Your ignorance continues by quoting McKellar, ignoring her next line: “Of ragged mountain ranges, Of droughts and flooding rains.” Fortunately us engineers don’t, and are seeking to exploit these ranges, and some of the flood water that otherwise goes to the sea.
“Check the number…” Yes, I accept that checking the numbers is the correct way to check the truth. And yes, it may well be that diesel exhausts etc are the source of the emissions that have been measured. And yes, methane emissions from CSG sites have serious consequences for atmospheric warming.
You say you have access to fact that I do not. If you really do have direct access to Prof Blakers, perhaps you could connect us with a written statement that we could link readers and bloggers to. I suspect all you will ever get is the impression that there are enough practical sites to back up 100% renewable-powered Australia. We might pray that it is true, but in doing so we are ourselves potential prey.
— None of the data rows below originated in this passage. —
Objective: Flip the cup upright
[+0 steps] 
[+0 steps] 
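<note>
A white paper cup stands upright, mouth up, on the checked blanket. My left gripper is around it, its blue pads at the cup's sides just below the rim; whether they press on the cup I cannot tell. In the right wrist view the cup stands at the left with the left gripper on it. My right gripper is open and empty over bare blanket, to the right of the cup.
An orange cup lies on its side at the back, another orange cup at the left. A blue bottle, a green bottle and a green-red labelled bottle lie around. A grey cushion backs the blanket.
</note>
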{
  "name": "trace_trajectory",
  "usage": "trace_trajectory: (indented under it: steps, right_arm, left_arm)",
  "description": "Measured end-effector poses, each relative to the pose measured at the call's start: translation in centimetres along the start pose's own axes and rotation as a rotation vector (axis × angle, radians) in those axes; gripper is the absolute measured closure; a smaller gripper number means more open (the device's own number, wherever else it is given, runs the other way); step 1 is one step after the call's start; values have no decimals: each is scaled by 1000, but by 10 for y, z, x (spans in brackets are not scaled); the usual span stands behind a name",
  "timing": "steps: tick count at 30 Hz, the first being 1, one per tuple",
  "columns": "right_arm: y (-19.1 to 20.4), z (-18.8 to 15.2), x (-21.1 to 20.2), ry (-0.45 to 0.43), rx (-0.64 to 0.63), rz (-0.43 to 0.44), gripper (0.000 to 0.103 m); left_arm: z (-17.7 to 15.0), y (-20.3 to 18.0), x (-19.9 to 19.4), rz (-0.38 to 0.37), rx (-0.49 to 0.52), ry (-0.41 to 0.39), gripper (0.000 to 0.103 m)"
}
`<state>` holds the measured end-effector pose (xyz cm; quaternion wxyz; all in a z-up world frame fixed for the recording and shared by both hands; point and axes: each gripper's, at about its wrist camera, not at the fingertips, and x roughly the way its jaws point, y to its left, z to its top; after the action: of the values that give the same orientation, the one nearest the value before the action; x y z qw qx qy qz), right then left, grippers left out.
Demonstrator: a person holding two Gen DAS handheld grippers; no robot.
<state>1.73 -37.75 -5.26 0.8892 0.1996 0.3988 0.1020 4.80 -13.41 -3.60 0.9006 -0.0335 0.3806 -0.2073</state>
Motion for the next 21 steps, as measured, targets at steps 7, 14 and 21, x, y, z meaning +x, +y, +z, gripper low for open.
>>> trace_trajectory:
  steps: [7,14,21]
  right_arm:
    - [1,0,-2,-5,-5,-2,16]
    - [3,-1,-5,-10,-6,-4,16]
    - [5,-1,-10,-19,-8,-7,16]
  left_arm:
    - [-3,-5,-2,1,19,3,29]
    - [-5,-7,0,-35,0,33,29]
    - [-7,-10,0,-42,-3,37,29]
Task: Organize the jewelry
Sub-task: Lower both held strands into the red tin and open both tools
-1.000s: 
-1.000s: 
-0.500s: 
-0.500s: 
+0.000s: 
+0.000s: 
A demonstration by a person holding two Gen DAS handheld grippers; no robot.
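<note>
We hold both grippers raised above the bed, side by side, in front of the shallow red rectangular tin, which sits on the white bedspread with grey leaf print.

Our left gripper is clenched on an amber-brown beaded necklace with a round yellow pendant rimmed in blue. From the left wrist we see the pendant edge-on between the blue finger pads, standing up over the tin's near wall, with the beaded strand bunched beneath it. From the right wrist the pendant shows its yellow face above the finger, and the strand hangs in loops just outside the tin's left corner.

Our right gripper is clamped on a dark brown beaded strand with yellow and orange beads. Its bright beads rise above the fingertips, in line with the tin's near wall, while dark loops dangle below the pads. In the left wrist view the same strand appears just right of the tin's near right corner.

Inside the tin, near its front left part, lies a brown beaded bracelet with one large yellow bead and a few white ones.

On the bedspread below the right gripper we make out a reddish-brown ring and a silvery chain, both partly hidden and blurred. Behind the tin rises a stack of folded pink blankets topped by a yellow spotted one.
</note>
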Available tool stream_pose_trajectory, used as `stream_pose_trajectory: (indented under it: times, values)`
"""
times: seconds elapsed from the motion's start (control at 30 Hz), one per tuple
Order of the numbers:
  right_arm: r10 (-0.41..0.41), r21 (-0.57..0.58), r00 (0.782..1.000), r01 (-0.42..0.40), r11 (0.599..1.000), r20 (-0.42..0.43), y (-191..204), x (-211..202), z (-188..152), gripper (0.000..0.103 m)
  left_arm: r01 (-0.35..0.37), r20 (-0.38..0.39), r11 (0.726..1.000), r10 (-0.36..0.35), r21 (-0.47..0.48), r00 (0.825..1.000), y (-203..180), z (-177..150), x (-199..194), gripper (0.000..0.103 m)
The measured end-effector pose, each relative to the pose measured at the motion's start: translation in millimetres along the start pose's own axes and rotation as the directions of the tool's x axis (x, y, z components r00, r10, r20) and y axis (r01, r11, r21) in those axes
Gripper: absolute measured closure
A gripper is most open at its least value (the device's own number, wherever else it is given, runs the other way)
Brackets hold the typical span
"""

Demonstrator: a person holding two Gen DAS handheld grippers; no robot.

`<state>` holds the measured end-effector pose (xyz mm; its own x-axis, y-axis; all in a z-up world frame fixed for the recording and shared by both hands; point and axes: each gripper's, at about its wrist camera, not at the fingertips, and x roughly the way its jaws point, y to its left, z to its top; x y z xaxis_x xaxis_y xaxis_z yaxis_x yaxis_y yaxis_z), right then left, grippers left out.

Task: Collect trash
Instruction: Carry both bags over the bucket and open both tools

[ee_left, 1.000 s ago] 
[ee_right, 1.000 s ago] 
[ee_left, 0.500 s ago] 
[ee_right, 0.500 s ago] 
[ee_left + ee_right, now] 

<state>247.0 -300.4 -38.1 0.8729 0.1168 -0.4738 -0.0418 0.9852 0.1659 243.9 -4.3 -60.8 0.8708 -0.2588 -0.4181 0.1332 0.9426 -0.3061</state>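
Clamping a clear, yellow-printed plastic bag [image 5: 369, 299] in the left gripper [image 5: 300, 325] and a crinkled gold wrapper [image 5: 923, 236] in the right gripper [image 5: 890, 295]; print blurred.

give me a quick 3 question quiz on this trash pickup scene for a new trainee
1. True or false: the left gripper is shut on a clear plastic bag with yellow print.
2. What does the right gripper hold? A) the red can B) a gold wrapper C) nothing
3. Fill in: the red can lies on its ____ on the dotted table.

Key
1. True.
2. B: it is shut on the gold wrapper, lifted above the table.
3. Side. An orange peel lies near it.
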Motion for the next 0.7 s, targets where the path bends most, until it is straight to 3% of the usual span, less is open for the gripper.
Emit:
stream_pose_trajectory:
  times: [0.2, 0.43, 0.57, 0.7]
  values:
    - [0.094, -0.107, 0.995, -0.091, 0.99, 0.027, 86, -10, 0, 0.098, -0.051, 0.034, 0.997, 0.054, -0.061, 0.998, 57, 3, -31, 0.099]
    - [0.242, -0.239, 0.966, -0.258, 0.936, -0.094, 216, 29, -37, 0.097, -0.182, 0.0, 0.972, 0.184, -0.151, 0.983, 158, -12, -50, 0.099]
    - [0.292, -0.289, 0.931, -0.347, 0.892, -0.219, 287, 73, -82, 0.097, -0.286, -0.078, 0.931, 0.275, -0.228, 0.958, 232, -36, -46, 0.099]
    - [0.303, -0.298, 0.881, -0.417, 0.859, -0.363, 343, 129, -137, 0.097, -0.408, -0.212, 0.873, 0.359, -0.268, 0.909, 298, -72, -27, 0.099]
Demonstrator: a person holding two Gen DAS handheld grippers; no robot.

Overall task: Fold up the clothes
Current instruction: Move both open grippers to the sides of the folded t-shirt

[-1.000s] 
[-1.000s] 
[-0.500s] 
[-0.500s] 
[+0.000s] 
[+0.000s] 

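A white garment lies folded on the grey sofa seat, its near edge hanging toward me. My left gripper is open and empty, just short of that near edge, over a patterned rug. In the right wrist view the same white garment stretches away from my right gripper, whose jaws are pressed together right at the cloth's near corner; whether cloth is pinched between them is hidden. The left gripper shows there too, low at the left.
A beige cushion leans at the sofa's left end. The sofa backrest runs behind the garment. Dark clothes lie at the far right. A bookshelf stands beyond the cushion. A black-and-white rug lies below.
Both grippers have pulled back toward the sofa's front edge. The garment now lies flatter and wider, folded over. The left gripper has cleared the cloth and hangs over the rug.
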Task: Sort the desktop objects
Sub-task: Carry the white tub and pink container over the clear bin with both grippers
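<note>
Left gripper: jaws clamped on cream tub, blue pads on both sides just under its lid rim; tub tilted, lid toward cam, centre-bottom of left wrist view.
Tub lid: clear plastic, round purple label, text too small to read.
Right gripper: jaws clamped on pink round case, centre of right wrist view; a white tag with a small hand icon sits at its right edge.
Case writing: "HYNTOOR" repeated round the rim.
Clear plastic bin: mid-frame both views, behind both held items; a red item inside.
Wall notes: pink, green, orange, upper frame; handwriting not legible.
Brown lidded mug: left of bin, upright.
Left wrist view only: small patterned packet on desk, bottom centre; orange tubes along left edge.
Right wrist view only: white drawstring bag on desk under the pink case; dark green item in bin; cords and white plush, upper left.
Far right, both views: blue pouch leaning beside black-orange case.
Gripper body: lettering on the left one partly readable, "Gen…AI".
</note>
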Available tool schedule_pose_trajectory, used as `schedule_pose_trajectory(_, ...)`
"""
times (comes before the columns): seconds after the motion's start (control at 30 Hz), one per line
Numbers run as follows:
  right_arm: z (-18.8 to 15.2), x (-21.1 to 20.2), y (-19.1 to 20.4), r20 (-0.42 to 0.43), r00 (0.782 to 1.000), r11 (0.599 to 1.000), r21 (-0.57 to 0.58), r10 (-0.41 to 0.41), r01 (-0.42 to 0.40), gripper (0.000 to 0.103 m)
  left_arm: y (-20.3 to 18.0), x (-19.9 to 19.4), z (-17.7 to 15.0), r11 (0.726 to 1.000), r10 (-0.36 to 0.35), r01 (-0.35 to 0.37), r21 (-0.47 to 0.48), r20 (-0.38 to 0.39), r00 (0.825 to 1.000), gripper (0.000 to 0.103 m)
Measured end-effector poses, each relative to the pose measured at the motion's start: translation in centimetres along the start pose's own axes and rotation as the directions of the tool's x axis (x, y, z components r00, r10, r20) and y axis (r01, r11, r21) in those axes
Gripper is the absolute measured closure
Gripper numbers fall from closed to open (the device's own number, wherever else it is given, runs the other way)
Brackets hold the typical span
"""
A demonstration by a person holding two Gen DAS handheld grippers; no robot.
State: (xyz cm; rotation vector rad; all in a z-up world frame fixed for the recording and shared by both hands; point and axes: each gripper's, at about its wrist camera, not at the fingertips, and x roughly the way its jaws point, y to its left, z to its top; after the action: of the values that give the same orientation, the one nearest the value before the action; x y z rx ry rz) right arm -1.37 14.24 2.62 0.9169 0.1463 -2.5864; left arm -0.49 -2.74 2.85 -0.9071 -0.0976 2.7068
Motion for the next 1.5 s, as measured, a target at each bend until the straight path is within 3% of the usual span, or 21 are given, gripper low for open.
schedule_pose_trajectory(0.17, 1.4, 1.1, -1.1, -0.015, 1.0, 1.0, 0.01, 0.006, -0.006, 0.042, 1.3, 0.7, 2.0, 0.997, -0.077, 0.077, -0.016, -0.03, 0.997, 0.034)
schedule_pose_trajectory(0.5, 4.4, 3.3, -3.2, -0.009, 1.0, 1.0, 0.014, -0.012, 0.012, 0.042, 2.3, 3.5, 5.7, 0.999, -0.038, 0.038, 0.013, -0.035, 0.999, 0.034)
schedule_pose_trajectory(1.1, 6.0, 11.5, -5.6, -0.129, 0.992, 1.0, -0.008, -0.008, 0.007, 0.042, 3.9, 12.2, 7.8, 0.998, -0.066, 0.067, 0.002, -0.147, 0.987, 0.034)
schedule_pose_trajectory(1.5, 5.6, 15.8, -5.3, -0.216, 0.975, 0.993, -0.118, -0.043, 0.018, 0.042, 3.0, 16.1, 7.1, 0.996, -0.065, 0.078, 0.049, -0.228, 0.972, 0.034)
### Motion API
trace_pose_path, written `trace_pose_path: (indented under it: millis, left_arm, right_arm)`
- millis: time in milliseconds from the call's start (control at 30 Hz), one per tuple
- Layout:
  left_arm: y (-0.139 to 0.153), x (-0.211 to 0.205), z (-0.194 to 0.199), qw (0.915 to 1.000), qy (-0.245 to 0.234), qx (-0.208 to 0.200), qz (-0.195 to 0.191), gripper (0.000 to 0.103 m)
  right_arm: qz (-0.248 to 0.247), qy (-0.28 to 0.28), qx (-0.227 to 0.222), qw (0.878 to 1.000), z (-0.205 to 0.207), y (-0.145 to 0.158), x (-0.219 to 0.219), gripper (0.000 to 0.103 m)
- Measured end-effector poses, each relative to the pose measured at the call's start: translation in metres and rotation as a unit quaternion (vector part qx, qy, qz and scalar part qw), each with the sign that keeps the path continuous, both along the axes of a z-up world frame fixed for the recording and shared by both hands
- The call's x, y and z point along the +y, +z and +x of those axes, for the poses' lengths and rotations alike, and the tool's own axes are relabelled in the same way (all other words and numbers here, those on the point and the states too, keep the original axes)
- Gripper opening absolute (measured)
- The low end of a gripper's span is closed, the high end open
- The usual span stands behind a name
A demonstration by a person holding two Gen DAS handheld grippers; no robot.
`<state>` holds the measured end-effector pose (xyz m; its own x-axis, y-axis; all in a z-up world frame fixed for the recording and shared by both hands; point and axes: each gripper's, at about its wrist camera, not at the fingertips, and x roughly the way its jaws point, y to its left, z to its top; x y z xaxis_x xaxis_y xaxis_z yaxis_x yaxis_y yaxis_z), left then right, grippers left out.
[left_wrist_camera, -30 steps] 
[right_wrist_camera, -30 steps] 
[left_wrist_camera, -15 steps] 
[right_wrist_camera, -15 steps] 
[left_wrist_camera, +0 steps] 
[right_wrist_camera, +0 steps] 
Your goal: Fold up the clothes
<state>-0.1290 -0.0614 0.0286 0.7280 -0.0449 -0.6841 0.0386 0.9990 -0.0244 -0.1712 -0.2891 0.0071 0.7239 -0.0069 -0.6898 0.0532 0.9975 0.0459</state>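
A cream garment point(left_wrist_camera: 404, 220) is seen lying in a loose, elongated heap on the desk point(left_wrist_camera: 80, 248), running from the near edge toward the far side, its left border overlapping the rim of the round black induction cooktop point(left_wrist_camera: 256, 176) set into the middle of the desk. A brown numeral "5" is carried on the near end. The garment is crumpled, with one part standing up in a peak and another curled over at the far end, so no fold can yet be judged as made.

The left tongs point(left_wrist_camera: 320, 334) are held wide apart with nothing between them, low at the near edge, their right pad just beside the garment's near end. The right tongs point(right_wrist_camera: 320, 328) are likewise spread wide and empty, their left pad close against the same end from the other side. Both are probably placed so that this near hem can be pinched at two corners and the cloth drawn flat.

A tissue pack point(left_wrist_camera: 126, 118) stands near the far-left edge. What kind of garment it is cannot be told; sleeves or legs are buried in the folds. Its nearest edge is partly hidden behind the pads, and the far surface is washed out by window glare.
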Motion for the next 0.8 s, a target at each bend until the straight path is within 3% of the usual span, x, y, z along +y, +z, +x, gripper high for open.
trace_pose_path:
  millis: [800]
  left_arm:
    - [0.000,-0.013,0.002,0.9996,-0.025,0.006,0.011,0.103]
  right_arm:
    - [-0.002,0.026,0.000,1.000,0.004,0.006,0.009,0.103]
Roger if you google Andrew Blakers pumped hydro you will find his recent presentations, citations and references to the ARENA funding of his current project etc. It’s all on the public record. I have examined some of his sites, and altho’ my own assessment is that properly exploiting any site requires very detailed exploration and development, that in no way detracts from his conclusion that access to sites is not the problem in progressing PHES in Australia. The challenges lie with a market place that only values energy, not capacity, and a government with all the enthusiasm of a sloth for providing an adequate planning of the transition to low emissions.
It does mention the leakage of methane: between 2007 and 2014it went from 12kg to over 160 tonnes. Other work from Southern CrossUniversity suggests this is a massive under-estimate.
And Dodger greets the New Year, circa 1953, with his usual tired old trope, nukes-are-nifty but, unaccountably, left off the “electricity too cheap to meter” claim.
Exactly what part of Dr Geralyn McCarron’s findings of an 142% increase in circulatory/respiratory diseases on the Darling Downs between 2007 – 2014 was obscure?
My reading was the good doctor referred to a linkage between CSG and a terrifying increase in hospitalization of DD residents. Did not read about any reference to wind farms, wind borne radiation, or installation of renewables. McCarron’s findings focussed upon a changed environment and suggested a direct causal CSG linkage. So what’s with all the obfuscation? And why the hell have responsible politicians and public servants gone to ground? If it was my child, grandparent or family member coughing their guts up . . . and all I could hear for concern was silence from those responsible or; broad ranging intellectual riposte’s favouring / disfavouring wind farms or nuclear alternative energy options . . . I would be deeply disappointed.
Fair enough comment. My sarcastic remark about the imaginary harms of wind farms was in support of the article. We need to be making all this poisoning of the land, water and air unnecessary.
As a territorian; this issue is far from being academic. We are currently up to the neck trying to resolve a frackking way forward. McCarron’s concerns are pertinent to our future health and decisions.